» Exercise instructions: Range to output from the entries below: the line containing "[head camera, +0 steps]" through the line containing "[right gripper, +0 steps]". Set it down exactly, ends included, nothing else.

» Records:
---*---
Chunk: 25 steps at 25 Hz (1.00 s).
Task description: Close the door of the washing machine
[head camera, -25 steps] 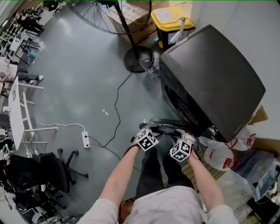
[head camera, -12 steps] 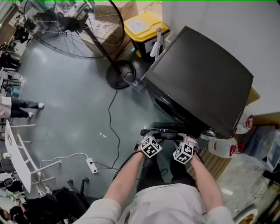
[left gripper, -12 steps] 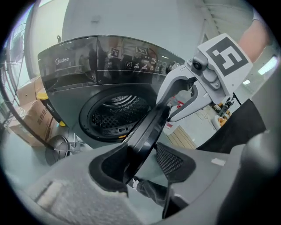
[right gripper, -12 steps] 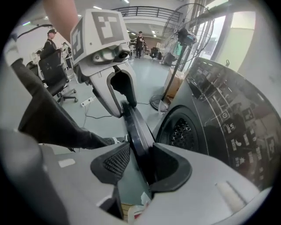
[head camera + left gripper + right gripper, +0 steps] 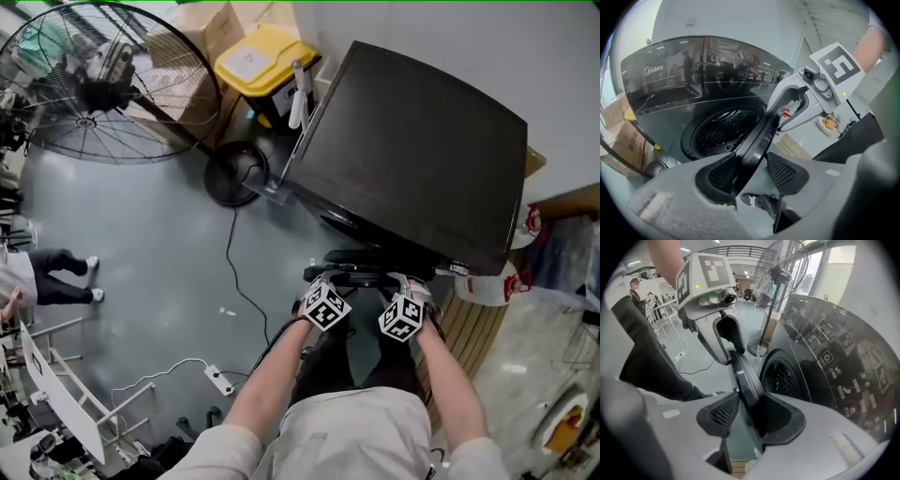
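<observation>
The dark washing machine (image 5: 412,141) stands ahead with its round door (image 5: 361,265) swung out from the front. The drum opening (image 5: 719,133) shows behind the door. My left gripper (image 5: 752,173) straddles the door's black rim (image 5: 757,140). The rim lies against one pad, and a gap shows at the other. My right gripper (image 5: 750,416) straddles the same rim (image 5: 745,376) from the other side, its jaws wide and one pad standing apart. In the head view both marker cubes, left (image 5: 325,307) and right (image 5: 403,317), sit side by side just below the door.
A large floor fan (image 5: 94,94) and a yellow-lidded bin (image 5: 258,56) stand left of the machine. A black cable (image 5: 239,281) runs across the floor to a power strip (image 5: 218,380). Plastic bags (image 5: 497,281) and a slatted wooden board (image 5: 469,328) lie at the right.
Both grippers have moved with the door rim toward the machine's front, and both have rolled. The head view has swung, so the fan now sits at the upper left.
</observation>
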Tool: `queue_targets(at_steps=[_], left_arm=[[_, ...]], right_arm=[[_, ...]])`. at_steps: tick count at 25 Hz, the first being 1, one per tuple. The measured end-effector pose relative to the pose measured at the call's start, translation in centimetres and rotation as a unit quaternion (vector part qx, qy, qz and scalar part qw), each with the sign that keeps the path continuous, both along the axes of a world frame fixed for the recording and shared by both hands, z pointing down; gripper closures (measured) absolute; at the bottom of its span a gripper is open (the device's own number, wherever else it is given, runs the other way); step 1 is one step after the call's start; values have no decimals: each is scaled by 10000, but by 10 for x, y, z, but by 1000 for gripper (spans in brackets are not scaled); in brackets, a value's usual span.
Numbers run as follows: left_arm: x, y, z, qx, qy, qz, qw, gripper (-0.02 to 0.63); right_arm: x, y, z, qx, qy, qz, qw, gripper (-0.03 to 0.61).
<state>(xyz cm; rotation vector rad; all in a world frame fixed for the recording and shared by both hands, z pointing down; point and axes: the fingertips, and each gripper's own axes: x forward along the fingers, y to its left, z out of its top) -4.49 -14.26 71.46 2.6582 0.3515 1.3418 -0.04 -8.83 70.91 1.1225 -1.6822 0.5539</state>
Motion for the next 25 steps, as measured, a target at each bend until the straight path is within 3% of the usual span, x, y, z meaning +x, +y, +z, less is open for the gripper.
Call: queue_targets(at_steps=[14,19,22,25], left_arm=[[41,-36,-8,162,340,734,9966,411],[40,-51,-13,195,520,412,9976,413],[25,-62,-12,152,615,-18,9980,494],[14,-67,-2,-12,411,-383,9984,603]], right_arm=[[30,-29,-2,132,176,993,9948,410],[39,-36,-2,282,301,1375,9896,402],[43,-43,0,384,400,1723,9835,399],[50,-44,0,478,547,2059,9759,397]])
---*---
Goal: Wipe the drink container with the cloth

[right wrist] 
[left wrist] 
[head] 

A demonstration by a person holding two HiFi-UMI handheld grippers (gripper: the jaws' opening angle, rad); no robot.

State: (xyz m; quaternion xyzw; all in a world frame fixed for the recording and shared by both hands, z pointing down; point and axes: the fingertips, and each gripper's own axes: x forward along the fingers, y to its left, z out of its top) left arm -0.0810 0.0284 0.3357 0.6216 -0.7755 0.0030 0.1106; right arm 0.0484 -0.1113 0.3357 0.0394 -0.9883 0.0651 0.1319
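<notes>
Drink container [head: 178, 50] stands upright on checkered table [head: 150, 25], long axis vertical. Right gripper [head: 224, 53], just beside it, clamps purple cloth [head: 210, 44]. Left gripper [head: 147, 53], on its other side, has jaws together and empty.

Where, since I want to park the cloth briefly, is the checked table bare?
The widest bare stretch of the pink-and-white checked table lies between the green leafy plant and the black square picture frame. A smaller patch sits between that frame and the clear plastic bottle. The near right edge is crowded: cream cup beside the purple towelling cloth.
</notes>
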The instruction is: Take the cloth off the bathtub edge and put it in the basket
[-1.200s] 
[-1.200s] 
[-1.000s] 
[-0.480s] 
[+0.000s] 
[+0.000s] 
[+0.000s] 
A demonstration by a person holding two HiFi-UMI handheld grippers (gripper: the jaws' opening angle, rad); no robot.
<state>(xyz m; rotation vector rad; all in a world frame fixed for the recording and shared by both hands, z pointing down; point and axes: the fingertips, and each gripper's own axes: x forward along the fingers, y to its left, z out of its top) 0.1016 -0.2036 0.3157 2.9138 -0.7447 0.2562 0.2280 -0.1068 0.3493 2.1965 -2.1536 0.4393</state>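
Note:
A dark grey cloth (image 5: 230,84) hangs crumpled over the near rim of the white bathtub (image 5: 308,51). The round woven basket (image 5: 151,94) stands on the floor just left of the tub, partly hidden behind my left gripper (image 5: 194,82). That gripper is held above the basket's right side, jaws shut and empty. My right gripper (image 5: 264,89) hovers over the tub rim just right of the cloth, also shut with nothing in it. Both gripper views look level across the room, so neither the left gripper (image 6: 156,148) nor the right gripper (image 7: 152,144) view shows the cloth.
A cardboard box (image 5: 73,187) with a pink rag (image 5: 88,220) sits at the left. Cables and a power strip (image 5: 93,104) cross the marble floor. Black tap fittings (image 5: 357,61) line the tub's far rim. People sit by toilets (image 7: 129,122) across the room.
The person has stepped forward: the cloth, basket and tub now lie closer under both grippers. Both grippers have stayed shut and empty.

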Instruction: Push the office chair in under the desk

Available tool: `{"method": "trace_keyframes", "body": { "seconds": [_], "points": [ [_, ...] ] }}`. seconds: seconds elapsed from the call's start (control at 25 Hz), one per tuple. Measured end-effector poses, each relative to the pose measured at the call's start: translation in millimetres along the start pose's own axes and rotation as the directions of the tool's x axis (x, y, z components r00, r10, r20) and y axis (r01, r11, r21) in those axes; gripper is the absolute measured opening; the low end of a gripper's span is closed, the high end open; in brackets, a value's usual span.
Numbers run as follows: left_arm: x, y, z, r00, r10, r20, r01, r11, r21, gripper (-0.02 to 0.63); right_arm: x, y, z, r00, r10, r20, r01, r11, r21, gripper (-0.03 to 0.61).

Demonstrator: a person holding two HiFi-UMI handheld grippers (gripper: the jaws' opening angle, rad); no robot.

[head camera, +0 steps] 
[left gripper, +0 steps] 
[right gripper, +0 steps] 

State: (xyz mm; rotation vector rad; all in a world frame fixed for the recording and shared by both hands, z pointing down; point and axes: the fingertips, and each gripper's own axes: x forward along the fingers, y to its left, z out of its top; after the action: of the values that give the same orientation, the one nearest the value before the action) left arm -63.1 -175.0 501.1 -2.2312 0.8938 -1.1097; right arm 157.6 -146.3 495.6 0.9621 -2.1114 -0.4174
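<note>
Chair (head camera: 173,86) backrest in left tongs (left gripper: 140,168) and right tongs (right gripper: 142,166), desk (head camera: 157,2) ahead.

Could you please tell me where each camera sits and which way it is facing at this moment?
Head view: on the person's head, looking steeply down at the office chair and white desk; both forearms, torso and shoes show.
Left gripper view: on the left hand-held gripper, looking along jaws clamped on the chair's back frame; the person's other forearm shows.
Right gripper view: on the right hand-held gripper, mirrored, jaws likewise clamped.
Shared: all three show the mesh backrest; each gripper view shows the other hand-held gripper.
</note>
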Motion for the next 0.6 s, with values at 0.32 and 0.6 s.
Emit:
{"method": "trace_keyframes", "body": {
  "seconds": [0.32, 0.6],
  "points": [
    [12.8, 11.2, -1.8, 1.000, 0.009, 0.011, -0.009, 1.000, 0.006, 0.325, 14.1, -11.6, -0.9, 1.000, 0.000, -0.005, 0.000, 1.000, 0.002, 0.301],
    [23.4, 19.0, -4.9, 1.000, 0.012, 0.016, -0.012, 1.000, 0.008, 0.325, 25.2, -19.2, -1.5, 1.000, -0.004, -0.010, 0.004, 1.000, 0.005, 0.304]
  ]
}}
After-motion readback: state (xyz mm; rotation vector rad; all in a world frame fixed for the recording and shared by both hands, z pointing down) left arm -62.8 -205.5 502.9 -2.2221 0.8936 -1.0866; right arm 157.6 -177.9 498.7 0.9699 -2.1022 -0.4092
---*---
» Task result:
[head camera, +0 steps] 
[left gripper, +0 steps] 
[right gripper, +0 steps] 

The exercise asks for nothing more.